As you know, signing authorities based on countries that have imposed sanctions on Russia can no longer accept payments for their services, leaving many sites with no practical means to renew expiring certificates. Among them are many government websites. In response, Russia has created its own TLS CA which is trusted by at least Yandex browser with market share of around 16%. Not only this step makes possible to overcome those sanctions, but also to abuse Root CA and perform HTTPS traffic interception (MiTM attack).
As an alternative, Russian websites can install Let's Encrypt certificates, renew them frequently and stay online.
Are there any plans to ban Russian websites (at least government owned) on Let's Encrypt?

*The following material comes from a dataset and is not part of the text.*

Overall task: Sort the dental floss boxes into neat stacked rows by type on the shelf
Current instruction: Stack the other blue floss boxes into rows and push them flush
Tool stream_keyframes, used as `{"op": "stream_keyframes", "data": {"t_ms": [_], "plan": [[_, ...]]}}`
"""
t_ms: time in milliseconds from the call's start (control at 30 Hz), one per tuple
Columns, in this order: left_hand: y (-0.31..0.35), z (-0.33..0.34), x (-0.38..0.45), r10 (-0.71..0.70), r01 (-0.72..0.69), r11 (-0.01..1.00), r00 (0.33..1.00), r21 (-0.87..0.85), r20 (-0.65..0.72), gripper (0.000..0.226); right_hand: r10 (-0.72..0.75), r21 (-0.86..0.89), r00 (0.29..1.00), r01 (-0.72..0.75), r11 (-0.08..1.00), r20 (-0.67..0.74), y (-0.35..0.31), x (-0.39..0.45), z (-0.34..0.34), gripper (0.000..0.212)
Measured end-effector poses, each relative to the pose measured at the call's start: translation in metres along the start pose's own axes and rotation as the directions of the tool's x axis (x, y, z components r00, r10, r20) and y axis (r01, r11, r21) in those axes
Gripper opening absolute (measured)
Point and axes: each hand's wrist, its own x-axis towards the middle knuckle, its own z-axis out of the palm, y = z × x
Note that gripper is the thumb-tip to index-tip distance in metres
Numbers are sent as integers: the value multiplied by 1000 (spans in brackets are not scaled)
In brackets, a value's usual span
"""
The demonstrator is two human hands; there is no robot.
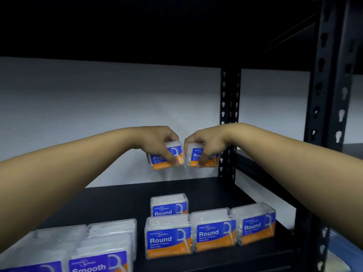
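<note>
Smooth boxes (98, 260) sit closest to me, down at 7 o'clock on the shelf (121, 201). Round boxes stand at 5 o'clock: three in a front row (210, 232), and one box (169, 205) behind the left one.

With my left hand (159, 142) I pinch a Round box (169, 158) from above. With my right hand (206, 142) I pinch another Round box (204, 158) the same way. Both are up in the air, near 12 o'clock, just beside each other over the back of the shelf.

I think these two should go down behind the front row, beside the back box. I should keep them level, labels facing me, and set them down softly so the edges line up.

Each box is see-through plastic. Inside I see something white, too blurry to make out.
</note>
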Motion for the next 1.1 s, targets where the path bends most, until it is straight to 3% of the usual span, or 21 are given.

The recap is, if you are not on the SDN list you won't get blocked. (So, most government and government-adjacent websites will be refused issuance)
As for private websites, it's good that they can have an actual certificate and can avoid asking their users to install that joke of a root certificate which can then be used to MITM them on any website.

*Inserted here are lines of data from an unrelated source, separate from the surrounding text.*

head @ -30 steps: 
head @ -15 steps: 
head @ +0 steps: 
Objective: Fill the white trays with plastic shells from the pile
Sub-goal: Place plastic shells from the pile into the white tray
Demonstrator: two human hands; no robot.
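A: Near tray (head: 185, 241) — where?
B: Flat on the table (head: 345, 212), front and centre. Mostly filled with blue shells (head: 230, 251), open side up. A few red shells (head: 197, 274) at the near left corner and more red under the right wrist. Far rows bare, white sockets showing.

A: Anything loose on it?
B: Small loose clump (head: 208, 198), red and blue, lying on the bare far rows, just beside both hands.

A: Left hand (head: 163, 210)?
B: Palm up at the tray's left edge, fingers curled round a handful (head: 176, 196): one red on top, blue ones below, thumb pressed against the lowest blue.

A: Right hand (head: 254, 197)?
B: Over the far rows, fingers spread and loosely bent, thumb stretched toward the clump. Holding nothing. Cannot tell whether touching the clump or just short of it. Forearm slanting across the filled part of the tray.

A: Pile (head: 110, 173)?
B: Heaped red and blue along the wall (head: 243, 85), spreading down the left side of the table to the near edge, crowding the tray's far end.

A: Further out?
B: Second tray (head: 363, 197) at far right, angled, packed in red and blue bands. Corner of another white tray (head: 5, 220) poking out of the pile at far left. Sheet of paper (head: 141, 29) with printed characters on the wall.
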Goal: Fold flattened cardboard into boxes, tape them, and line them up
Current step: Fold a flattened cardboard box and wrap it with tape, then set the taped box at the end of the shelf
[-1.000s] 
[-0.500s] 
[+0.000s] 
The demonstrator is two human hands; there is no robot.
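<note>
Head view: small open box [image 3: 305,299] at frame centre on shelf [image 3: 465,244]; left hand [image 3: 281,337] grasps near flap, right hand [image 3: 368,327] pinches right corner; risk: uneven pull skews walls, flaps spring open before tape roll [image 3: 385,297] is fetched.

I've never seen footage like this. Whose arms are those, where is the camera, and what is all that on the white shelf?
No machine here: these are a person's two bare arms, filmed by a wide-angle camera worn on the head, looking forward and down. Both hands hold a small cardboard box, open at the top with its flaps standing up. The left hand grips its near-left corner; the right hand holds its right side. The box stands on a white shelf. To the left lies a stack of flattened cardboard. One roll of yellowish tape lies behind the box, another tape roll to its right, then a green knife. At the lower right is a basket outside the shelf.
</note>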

Thanks for the reply. It would be better if I read more carefully across recent threads instead of posting a duplicate question here. Sorry for inconvenience.
At the same time, for any website asking their users to install "trusted certificates" has low success rate. It's not only about what Russian authorities can do to trick their citizens, it's also about what civilized world is ready to do for victims of ongoing aggression. I agree, that all the actions should follow existing rules, however it really makes sense to review these rules and adjust them according to real threats as soon as possible.
The rationales against actions such as revoking certificates and banning service has been discussed in this forum extensively in the past - especially over the past two weeks, and within the context of the current war. I suggest you educate yourself on the matter by searching this forum and reading the relevant topics.
All such arguments--in the threads @9peppe linked to making identical requests, and in the dozens (if not hundreds) of past threads about scam or otherwise illegal websites using Let's Encrypt certs--depend on the same incorrect assumption: that a TLS certificate in some way validates the bona fides of a website operator. It doesn't, it can't, and it never has. The cert validates only that the server you're communicating with has demonstrated control over the domain name you're using to communicate with it. As someone put it, the cert verifies that you're communicating privately, but you could be communicating privately with Satan.
And given that, the asserted fact that bad people are using certs from Let's Encrypt is really, well, meaningless. That isn't a new threat. It isn't a surprising threat. It isn't really a threat at all. It's something LE knew when they built their service, and chose, with the concurrence of the CA/Browser forum, to accept.
De-facto Letsncrypt can and will be used to avoid sanctions.
Till Letsencrypt supports russian and belarussian regions/domains - you support killing innocent people.
Please restrict this regions/domains in order to stop war and deaths.
I'm glad you joined to post the same misunderstanding that hundreds of others before you have posted. The CA validates only domain control, and should not exercise any editorial control over the domains they certify beyond what's legally required.
I'm glad that you post the same misunderstanding that hundreds of others before you have posted.
But russian with belarussian support bombs are killing hundreds of people EACH DAY.
If company doesn't want to be biggest russia ally in this war of certificate issuing front, it should make an action.
Thanks for your attention.
Please search the forum. Certificates benefit internet users a lot more than internet website operators.
And the main threat right now is the Russian governmental CA, from this point of view. Each user that doesn't install its root certificate is a win in my book.
And please know that government and government-adjacent websites are banned already.
It is not government, who are killing my people. It is ordinary russians, who coming here to burn, rape and kill. They are internet users. You want benefits for occupation army. I'm against exactly it.
What do you mean "ordinary Russians"? I thought it was their army.
We are mesmerized every time an Ukrainian farmer steals a tank using their tractor and posts a video online, but that has nothing to do with TLS certificates.
The question is another: do you want the Russian government to be able to intercept and attack any TLS connection inside the country? (And potentially, the world?)
If you don't want that, Russian private websites need a way to obtain a certificate that does not rely on the Russian govt. And their users need to steer clear of the govt CA.
No. We're arguing for the ability for everybody to communicate privately on the internet, which is all a certificate means or has ever meant. The cert does not, and cannot, in any way validate the bona fides of the certificate holder. It is not the role of the CA to do so, and they should not make it their role.
Even if the unanimous story we're hearing in the west (to wit, that Putin is Satan incarnate, and Ukraine is as pure as the driven snow) is true, certs should be issued to anyone who can demonstrate control over the domain(s) in question. Period.